Limb Blood Flow: The Influence of Temperature During Halothane-Nitrous Oxide Anesthesia

Author Affiliations

From the Department of Anesthesiology, University of Washington School of Medicine, and the Veterans Administration Medical Center, Seattle.

Arch Surg. 1980;115(5):616-621. doi:10.1001/archsurg.1980.01380050040009

• Twenty adult patients were examined before anesthesia, during anesthesia, and at the end of surgery to determine the influence of body cooling on limb blood flow during prolonged halothane-nitrous oxide anesthesia. Measurements included temperature, mean arterial pressure, and leg blood flow. Cooling was prevented in ten patients by warmed anesthetic gases. The mean tympanic temperature at end of surgery was 37 °C for the warmed (W) and 35 °C for the unwarmed (UW) patients, a significant difference.

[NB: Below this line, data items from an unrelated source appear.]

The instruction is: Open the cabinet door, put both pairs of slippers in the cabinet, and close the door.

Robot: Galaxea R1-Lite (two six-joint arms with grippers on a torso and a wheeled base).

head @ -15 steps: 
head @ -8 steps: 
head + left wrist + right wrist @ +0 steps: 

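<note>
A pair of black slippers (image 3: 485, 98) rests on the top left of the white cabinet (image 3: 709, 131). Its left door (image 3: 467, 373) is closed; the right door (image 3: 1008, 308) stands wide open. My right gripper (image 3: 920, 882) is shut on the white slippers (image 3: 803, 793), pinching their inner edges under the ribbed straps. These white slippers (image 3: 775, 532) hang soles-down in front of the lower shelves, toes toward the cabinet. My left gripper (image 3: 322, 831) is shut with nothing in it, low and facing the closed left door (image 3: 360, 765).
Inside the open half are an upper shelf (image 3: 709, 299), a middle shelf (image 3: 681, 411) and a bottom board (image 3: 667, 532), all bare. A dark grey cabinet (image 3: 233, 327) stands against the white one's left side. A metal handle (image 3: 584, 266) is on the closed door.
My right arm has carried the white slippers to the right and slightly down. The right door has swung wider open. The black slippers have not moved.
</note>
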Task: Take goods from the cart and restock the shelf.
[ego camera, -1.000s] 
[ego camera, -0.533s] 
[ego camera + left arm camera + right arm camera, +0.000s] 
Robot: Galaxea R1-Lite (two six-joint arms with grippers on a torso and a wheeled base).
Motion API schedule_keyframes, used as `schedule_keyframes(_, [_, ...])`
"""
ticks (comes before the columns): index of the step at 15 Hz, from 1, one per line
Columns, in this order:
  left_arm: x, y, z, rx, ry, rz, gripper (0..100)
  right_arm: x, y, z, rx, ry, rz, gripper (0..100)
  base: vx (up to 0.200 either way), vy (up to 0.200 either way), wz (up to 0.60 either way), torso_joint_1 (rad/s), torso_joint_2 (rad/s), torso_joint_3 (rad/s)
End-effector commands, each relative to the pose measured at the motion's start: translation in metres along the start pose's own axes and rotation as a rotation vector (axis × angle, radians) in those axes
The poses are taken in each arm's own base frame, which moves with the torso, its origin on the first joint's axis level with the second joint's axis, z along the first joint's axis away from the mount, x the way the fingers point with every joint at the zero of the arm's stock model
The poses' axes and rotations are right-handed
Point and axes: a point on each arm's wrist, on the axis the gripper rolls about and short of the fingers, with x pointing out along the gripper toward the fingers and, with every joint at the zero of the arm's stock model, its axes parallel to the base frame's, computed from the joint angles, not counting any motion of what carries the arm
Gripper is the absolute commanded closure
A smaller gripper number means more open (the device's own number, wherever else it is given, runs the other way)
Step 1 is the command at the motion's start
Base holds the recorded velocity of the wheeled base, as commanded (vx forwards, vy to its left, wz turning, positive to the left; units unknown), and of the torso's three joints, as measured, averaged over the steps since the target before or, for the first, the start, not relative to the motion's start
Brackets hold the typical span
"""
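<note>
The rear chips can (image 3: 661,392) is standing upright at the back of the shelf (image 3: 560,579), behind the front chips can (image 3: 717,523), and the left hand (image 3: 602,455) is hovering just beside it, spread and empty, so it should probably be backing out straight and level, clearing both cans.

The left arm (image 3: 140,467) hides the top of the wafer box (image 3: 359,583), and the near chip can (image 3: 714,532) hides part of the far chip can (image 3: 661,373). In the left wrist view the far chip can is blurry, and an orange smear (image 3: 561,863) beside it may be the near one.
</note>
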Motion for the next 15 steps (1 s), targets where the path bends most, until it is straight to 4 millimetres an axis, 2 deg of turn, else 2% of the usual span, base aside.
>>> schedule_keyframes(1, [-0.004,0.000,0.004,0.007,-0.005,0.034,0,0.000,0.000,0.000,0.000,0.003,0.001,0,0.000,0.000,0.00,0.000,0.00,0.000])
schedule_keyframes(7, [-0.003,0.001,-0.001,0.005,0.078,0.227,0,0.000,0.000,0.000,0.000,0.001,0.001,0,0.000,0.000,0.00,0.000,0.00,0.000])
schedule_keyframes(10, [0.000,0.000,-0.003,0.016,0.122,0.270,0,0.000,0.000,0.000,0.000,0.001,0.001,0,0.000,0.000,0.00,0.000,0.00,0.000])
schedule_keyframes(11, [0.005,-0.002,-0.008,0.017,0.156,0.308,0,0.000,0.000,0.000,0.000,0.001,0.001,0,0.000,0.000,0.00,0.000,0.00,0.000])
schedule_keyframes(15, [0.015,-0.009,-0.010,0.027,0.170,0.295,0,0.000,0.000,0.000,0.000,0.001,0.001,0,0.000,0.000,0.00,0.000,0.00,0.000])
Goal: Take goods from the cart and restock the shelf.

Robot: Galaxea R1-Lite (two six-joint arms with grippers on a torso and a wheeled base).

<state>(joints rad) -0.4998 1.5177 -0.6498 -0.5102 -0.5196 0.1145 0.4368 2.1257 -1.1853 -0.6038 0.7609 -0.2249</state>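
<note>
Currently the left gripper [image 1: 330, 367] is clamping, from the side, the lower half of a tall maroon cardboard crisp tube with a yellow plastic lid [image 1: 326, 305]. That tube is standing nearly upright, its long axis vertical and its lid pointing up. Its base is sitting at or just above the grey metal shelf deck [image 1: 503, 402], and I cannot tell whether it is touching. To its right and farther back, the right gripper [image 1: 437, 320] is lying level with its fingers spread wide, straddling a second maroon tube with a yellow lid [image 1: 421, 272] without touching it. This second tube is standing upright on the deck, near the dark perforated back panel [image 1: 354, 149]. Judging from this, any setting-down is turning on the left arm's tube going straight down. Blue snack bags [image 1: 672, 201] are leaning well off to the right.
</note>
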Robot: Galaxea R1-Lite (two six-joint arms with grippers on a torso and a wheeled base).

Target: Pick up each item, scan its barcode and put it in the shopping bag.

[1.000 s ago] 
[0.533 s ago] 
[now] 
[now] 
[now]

The mean value for leg blood flow was significantly decreased in the UW patients (W = 5.0 vs UW = 3.1 mL/100 cc of tissue/min). These results indicate that body cooling during prolonged inhalation anesthesia was associated with a reduced limb blood flow. Therefore, pulmonary warming may be of potential benefit under similar conditions to help prevent intraoperative vascular complications.